* The task: Reproduce the listing in full. Keep every character unchanged.

* Provided material:
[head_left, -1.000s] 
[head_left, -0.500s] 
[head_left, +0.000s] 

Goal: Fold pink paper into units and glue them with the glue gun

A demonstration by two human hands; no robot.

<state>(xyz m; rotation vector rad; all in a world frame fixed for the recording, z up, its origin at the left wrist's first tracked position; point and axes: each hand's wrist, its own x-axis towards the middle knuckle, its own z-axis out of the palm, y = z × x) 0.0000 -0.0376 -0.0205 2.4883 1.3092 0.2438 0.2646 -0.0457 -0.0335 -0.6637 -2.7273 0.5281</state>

* Your solution:
[head_left, -1.000s] 
[head_left, -0.500s] 
[head_left, +0.000s] 

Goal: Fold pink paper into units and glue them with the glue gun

A demonstration by two human hands; no robot.

<state>(xyz m; rotation vector rad; all in a world frame fixed for the recording, z up, its origin at the left wrist's first tracked position; point and axes: each hand's wrist, its own x-axis towards the middle knuckle, its own z-axis out of the palm, y = z × x) 0.0000 -0.0376 -0.0205 2.4883 1.3092 0.2438 0.2646 -0.0457 -0.0335 -0.6637 -2.7273 0.5281</state>

No further output is expected here.